Ainsi, en dehors des étapes purement mathématiques de l’algorithme, il est nécessaire, outre l’identification des cas et des contrôles, d’identifier les sous-ensembles de métabolites ou groupes de métabolites qui sont reliés entre eux. Pour ce faire, le réseau métabolique utilisé pour déterminer ces groupes est le réseau décrit à la figure 11.

Ce réseau est adapté à chaque situation. Afin d’affiner certaines voies, notamment indirecte, nous avons utilisé le site des Kegg Pathways (www.genome.jp/kegg-bin/get_htext). Pour ce travail, étant donné que certains métabolites n’étaient pas quantifiables ou identifiables sur les spectres, nous avons utilisé les groupes de métabolites suivants :

- Glucose / ascorbate / glutathione / glutamate - Glucose / alanine / valine / isoleucine

- Choline / glycerophosphocholine / phosphocholine / choline totale

Figure 11 : réseau métabolique utilisé pour les analyses ADEMA (collaboration Dr N. Dali-Youcef)

L’algorithme ADEMA a été codé sous le logiciel R, grâce à Stéphanie Battini en collaboration avec Ciçek, l’un des créateurs de l’algorithme. Sans entrer dans les détails (voir thèse de Science soutenue par le Dr S Battini), il existe 5 étapes mathématiques consistant à 1/ discrétiser les observations en utilisant des courbes B-splines ; 2/identifier les sous-ensembles de métabolites en générant un mode élémentaire de flux (EFM) ; 3/trouver les combinaisons de métabolites informatifs par rapport à une condition ; 4/ calculer les niveaux de métabolites attendus pour chaque groupe en se basant sur l’information mutuelle fournie ; 5/ comparer les niveau attendus entre eux.
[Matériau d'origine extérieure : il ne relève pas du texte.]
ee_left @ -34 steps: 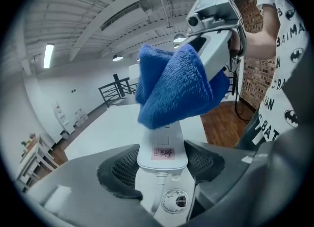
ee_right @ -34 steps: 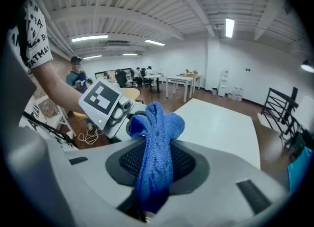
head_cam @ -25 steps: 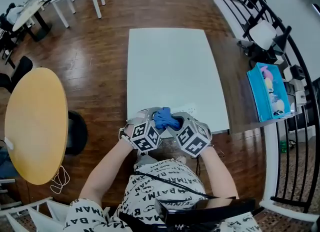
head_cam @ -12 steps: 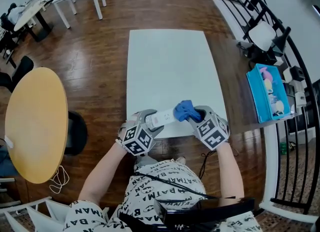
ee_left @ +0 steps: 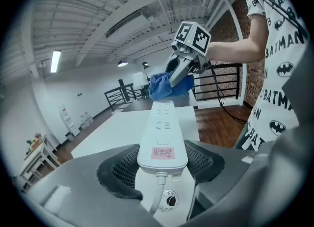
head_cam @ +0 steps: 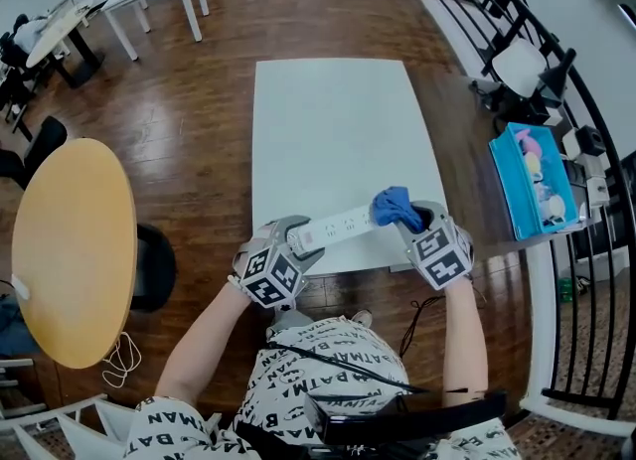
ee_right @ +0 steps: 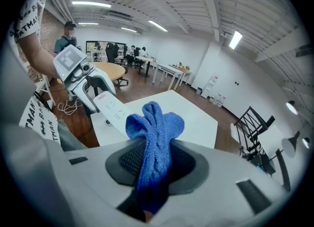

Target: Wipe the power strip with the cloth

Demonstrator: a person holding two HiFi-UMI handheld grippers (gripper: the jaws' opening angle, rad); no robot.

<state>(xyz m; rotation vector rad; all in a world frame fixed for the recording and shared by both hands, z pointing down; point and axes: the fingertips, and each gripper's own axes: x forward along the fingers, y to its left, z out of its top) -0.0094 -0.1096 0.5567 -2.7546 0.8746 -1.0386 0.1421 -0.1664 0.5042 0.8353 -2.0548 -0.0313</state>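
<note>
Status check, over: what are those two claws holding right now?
Left claw clamped on power strip, cord end. Right claw pinching blue cloth, at strip's far end. Nothing in the way.

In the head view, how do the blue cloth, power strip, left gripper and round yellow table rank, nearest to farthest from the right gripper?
1. the blue cloth, clamped in the jaws of the right gripper.
2. the power strip, just left of it, the cloth at its end.
3. the left gripper, holding the strip's other end.
4. the round yellow table, far left.
</note>
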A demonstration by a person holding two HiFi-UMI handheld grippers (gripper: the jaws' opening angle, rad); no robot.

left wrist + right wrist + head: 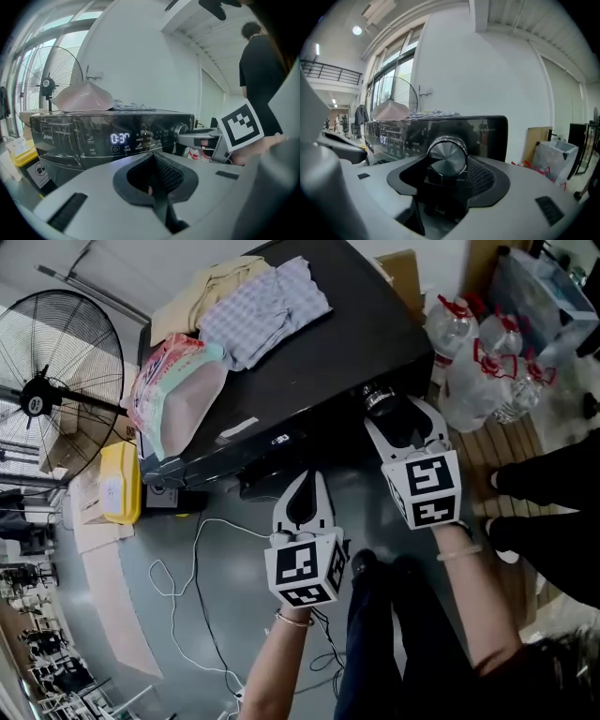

Cette analyse de réseau était mené sur les logiciels R et Tinn-R.

5.2 Autres analyses statistiques

Les variables continues étaient exprimées en moyenne ±écart-type ou en médiane (extrêmes) selon leur distribution. Les variables nominales étaient exprimées en valeur absolu et pourcentage de la population pour laquelle les données étaient disponibles (lorsqu’il existait des données manquantes,

le nombre était précisé). La répartition des variables nominales était comparée par test de Chi-2. Les variables continues étaient comparées par test t de Student ou test U de Mann-Whitney selon leur répartition et la taille de l’échantillon. Les corrélations entre 2 variables continues étaient analysées par test Z. Ces analyses étaient conduites grâce au logiciel Statview (logiciel R pour les tests de corrélation). Dans tous les cas une valeur de p <0,05 était considérée pour identifier une différence significative.

Afin d’identifier des seuils significatifs d’un biomarqueur, une courbe ROC était réalisée. Le seuil était déterminé afin d’obtenir le meilleur compromis de sensibilité et spécificité. La spécificité était privilégiée lorsque le compromis n’était pas évident. Ces analyses étaient conduites avec le logiciel SPSS.